In 1963, when Khrushchev’s Thaw was beginning to ebb, a compilation of poetry by Anna Akhmatova was published under the title The Flight of Time (Бег времени). The work spanned her entire half century career and was, of course, greeted ecstatically and even with a certain sense shock by those who, despite all the horrors of recent decades, had retained a love of Silver Age poetry.
Imposing, majestic, and no longer the svelte beauty she had once been, Akhmatova was now transformed into a cult figure. Despite long years during which the authorities had, at best, pretended that Akhmatova’s poetry did not exist and, at worst, such as in 1946, had come down on the great poet with the full, awful might of the system, for many of her compatriots Akhmatova embodied the perseverance of Russian poetry, which had endured horrific trials.

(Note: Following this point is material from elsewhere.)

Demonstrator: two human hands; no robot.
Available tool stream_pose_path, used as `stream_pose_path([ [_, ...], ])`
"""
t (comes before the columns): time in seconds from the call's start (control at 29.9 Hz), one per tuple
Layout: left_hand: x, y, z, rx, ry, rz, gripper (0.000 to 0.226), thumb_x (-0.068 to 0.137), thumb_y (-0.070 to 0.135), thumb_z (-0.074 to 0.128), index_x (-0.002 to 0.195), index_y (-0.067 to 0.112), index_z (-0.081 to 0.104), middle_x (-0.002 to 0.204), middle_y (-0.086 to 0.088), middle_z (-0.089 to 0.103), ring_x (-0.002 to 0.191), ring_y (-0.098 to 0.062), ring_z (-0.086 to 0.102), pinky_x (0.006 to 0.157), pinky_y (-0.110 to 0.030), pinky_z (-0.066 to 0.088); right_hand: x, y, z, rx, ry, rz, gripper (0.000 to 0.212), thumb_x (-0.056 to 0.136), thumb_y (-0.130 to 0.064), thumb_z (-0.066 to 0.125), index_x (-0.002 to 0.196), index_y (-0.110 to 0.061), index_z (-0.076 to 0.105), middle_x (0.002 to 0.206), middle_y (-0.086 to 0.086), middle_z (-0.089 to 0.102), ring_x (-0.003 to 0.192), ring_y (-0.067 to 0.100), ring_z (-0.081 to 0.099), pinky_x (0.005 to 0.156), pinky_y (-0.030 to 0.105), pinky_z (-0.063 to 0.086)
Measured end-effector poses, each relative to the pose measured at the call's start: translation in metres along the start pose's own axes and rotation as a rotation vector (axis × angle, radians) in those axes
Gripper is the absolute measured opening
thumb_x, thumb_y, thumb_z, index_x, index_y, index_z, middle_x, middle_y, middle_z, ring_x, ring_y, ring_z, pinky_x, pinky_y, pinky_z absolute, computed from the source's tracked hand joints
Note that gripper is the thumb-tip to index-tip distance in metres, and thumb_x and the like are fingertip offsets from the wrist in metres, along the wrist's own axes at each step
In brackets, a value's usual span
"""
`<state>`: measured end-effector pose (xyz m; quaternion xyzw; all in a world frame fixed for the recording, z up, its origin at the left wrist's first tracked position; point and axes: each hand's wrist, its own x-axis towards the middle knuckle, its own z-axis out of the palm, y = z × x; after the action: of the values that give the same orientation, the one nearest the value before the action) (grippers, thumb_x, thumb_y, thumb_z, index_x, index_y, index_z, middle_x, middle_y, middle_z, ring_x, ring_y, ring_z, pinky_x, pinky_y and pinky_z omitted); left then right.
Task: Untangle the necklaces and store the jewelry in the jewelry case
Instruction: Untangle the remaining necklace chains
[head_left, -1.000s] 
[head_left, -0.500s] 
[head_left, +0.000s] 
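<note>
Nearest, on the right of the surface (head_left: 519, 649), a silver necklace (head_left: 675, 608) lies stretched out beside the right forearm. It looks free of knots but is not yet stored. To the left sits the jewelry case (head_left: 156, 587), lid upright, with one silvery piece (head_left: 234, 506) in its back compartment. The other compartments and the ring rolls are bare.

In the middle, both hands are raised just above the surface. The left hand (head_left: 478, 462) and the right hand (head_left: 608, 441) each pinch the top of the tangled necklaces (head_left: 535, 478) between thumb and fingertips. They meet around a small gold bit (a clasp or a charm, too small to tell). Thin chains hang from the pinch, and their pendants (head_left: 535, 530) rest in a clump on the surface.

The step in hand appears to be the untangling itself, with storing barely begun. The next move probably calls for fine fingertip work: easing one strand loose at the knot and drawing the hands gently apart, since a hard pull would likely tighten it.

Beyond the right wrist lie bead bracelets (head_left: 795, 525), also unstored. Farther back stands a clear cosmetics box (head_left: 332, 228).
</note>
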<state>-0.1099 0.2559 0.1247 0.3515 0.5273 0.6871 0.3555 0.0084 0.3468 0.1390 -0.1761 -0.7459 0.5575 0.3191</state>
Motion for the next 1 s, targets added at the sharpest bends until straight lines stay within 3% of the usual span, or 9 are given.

Her tragic fate – the death of her first husband, the poet Nikolai Gumilyov; her refusal to emigrate; the ordeals of her son, who was sent to labor camps three times; harassment after the Central Committee resolution concerning the journals Zvezda and Leningrad – all this created a completely unique image.
Akhmatova was perceived as a demigoddess, as the uncrowned queen of poetry. The Flight of Time became an instant rarity that was sought after, hunted for on the dusty shelves of provincial shops, and sold to foreigners in hard-currency bookstores that ordinary Soviet citizens were forbidden to enter.